In the entries below, spot each line with the word "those" and copy it.

+++ Supplied material

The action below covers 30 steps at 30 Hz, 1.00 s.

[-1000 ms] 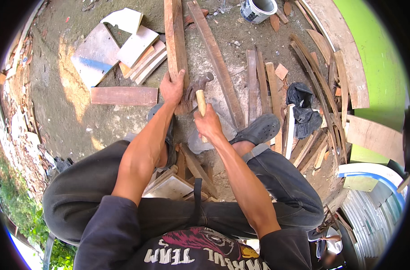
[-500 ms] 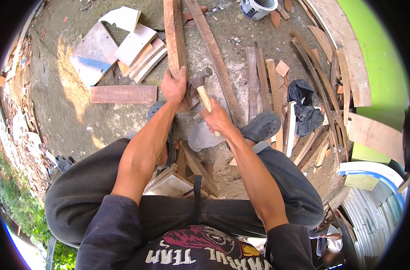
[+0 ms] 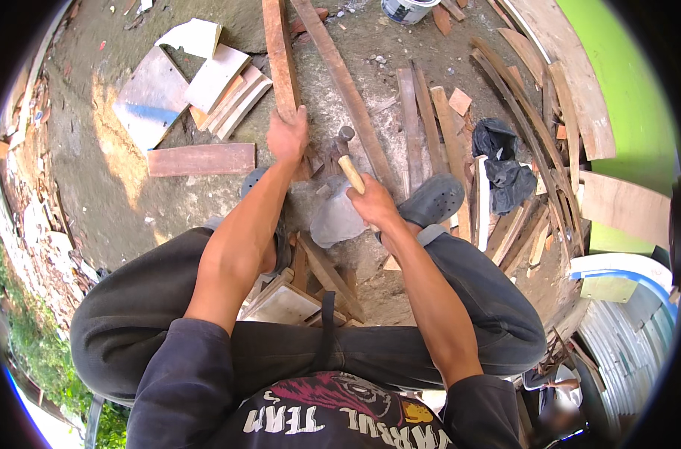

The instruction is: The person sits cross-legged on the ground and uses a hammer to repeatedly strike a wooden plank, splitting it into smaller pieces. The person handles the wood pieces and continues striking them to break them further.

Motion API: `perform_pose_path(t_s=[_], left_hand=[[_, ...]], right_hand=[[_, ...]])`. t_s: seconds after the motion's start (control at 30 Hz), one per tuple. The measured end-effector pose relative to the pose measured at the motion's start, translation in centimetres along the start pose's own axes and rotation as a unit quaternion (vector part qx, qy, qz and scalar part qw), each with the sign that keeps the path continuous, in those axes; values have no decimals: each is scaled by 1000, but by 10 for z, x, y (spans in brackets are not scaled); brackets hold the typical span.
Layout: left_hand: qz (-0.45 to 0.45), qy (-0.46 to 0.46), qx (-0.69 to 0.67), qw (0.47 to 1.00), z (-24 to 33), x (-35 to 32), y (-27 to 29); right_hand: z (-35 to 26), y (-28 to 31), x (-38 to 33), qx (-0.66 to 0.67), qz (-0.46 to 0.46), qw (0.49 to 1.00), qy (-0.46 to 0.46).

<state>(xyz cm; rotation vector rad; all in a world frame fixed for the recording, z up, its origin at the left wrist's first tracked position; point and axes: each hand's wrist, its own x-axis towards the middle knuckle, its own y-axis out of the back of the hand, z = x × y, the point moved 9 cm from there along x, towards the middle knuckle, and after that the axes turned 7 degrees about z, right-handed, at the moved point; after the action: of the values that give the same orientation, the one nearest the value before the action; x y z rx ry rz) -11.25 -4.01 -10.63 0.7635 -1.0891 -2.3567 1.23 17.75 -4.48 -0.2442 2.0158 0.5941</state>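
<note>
My left hand [image 3: 288,136] is closed round the near part of a long squared wooden beam [image 3: 280,63], which runs away from me. In my right hand [image 3: 373,200] is a hammer [image 3: 351,172], gripped by its pale wooden handle. Its dark metal head points away from me, just right of the beam's near end and apart from it. That near end is partly hidden by my left hand and wrist. A grey stone [image 3: 336,221] lies on the ground between my feet, close to my right hand.
A long wooden strip [image 3: 348,82] lies right of the beam. White boards [image 3: 152,96] and a reddish plank [image 3: 202,159] lie to the left. Several wood strips and a black plastic bag [image 3: 511,183] are at right. A bucket [image 3: 409,10] stands far off; another person [image 3: 561,389] is at lower right.
The hammer has moved slightly right and toward me, its head now farther from my left hand. My left hand still holds the beam, and the whole view has shifted a little.
</note>
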Motion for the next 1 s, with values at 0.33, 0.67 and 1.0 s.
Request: perform_pose_path(t_s=[0.33,0.67,1.0], left_hand=[[-100,-18,2,995,3,10,-13],[-96,25,19,995,13,-2,-2],[-96,38,36,994,15,-1,-10]], right_hand=[[14,32,-38,152,279,934,162],[-7,-7,-31,92,266,952,118],[6,-44,5,-15,208,969,132]])
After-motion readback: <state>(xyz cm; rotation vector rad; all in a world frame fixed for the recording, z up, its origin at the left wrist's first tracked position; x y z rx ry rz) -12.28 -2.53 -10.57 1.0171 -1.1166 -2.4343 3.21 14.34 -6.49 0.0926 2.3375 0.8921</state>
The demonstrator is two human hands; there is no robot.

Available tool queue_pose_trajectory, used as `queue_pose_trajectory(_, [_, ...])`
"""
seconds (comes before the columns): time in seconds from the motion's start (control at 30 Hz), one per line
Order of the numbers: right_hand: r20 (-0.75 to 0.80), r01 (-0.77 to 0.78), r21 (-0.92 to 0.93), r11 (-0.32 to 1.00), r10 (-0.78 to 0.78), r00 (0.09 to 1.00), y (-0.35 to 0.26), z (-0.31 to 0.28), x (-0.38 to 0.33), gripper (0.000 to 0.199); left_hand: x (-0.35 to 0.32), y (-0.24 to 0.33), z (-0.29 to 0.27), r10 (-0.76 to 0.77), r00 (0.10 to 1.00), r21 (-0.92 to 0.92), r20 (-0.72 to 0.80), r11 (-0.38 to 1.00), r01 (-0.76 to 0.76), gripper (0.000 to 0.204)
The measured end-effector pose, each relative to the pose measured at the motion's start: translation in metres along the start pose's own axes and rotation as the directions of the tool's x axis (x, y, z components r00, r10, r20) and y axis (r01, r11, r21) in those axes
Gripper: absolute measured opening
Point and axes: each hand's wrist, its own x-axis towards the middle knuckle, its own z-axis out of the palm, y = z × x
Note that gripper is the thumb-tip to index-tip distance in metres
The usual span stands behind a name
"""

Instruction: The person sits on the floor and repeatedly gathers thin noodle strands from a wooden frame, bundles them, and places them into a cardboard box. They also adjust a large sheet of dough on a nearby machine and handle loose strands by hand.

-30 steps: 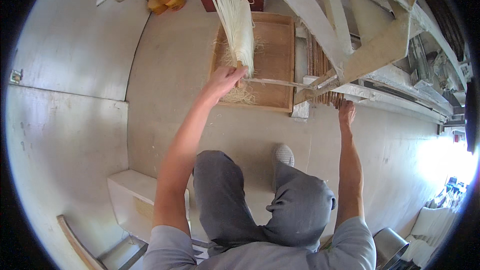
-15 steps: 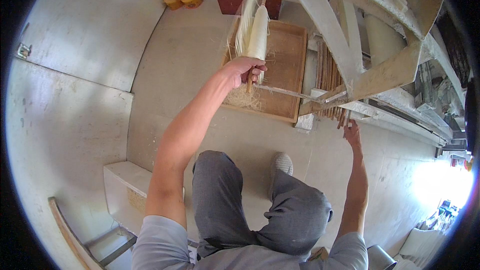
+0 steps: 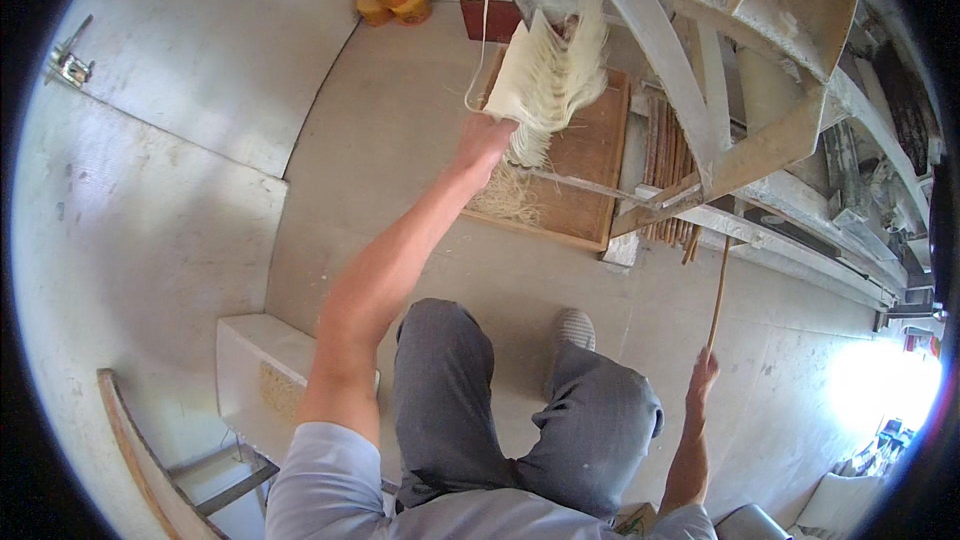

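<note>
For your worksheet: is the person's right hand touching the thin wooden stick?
Touching. The head view shows the right hand closed around the lower end of the thin wooden stick.

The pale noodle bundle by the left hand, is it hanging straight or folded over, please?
Folded over: the noodle bundle is doubled above the left hand, with loose strand ends fanning out and down over the wooden tray.

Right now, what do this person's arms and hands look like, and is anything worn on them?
Both forearms are bare. The left hand and right hand wear no gloves, rings or watch that I can see. Short light blue-grey sleeves end above the elbows.
</note>
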Motion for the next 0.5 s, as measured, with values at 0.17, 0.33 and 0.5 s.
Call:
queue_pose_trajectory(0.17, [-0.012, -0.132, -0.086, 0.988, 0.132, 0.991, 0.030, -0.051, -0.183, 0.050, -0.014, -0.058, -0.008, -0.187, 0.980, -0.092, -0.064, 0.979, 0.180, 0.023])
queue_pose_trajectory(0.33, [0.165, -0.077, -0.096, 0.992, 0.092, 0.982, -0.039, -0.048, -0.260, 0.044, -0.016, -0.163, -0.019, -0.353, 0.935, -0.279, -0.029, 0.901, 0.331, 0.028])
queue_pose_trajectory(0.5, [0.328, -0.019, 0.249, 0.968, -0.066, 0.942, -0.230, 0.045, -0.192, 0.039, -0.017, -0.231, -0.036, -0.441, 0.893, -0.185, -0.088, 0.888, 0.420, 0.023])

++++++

**Response for this exercise:**
Motion API: `perform_pose_path(t_s=[_], left_hand=[[_, ...]], right_hand=[[_, ...]])`. t_s: seconds after the motion's start (control at 30 Hz), one per tuple. The measured end-effector pose relative to the pose measured at the motion's start, translation in centimetres along the start pose's own axes and rotation as a unit quaternion (vector part qx, qy, qz and scalar part qw), each with the sign that keeps the path continuous, in those axes; values have no decimals: each is scaled by 1000, but by 10 for z, x, y (spans in brackets are not scaled); brackets hold the typical span.
The measured end-effector pose, each relative to the pose measured at the motion's start: translation in metres along the start pose's own axes and rotation as the directions of the tool's x axis (x, y, z components r00, r10, r20) and y axis (r01, r11, r21) in those axes

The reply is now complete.